◆ DIRECTIONS FOR THIS TASK: Filter these entries down to lines holding "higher".

Stored data:
****
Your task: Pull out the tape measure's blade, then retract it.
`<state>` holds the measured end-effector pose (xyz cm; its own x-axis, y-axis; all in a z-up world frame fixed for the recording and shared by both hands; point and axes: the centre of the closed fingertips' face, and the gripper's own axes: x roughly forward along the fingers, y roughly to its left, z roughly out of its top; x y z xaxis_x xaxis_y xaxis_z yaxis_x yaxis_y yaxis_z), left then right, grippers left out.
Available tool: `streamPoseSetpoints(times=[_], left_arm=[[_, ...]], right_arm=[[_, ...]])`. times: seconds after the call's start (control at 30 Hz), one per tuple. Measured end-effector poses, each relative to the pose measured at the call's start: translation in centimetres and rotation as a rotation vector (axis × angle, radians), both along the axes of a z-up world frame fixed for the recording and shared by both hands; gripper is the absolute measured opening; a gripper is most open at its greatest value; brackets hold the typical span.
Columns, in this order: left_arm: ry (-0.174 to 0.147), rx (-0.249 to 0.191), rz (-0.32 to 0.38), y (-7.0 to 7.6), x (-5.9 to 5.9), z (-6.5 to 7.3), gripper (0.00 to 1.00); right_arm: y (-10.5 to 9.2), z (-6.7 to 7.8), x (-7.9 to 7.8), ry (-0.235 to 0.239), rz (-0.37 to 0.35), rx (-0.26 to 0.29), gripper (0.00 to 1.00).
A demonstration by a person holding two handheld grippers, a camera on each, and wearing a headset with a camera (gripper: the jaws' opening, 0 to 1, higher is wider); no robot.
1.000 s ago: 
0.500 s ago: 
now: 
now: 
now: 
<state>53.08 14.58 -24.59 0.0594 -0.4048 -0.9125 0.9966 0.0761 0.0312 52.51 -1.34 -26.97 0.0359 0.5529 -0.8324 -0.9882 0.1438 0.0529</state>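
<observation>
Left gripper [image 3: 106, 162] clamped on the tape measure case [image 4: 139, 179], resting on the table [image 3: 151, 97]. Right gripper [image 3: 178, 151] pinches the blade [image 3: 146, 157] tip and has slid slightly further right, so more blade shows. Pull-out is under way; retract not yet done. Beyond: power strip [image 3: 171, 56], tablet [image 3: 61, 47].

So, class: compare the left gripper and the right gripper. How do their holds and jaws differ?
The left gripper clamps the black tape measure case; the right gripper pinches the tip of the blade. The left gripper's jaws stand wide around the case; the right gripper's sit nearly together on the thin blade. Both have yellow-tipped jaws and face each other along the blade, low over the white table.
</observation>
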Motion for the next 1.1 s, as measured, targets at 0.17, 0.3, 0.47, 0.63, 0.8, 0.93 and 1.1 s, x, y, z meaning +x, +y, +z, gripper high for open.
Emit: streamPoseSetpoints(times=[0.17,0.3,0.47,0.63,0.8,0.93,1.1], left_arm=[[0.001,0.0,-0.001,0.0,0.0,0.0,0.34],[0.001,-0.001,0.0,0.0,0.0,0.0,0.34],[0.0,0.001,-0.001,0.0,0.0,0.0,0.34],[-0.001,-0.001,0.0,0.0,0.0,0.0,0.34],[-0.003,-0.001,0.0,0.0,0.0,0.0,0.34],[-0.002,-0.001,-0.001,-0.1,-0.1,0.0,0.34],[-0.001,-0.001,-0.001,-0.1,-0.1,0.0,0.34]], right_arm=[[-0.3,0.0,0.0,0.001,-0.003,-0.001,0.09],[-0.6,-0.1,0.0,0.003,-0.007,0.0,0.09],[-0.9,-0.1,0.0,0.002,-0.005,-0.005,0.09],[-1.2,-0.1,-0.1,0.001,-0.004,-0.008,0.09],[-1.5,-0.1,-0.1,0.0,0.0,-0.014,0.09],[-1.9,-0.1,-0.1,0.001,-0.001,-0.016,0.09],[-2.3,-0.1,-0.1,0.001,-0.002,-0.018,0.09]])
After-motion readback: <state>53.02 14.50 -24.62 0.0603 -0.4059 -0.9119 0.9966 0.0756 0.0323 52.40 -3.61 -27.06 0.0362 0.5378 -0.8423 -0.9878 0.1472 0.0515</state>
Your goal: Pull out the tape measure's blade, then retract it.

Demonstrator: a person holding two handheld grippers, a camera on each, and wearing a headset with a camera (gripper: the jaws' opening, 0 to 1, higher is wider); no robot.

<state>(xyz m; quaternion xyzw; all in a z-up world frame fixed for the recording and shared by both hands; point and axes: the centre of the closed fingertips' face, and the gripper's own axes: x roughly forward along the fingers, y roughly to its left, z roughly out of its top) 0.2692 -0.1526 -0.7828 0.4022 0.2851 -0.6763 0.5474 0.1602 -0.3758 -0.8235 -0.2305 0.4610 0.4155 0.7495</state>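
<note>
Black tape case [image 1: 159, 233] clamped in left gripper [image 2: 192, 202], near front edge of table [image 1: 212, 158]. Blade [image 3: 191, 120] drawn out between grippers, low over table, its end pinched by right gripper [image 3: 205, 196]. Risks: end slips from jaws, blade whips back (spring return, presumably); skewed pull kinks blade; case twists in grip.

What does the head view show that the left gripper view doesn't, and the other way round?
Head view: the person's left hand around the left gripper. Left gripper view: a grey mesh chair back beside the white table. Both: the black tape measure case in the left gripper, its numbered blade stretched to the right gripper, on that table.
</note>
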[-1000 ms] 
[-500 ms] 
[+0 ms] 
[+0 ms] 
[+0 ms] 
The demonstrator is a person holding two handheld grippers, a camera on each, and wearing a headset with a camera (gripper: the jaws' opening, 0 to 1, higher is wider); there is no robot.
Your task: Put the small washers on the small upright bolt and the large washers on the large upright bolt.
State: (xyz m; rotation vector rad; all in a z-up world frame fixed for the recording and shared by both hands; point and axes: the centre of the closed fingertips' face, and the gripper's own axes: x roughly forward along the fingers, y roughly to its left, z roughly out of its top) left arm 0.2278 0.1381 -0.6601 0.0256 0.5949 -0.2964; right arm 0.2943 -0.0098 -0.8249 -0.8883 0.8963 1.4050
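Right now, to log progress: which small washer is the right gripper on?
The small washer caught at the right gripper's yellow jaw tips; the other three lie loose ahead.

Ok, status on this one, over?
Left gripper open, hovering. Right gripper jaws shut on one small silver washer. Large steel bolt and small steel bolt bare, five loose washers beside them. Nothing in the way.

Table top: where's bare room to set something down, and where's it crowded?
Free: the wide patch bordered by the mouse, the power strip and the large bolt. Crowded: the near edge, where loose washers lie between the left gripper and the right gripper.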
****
◆ RESPONSE TO THIS EXERCISE:
A demonstration by a person holding two handheld grippers, a camera on each, and wearing a headset with a camera (gripper: the jaws' opening, 0 to 1, higher is wider); no robot.
Demonstrator: a person holding two handheld grippers, a camera on each, and wearing a headset with a camera (gripper: the jaws' opening, 0 to 1, higher is wider); no robot.
The demonstrator is a person holding two handheld grippers, a camera on each, and wearing a headset with a camera (gripper: the jaws' opening, 0 to 1, higher is wider); there is no robot.

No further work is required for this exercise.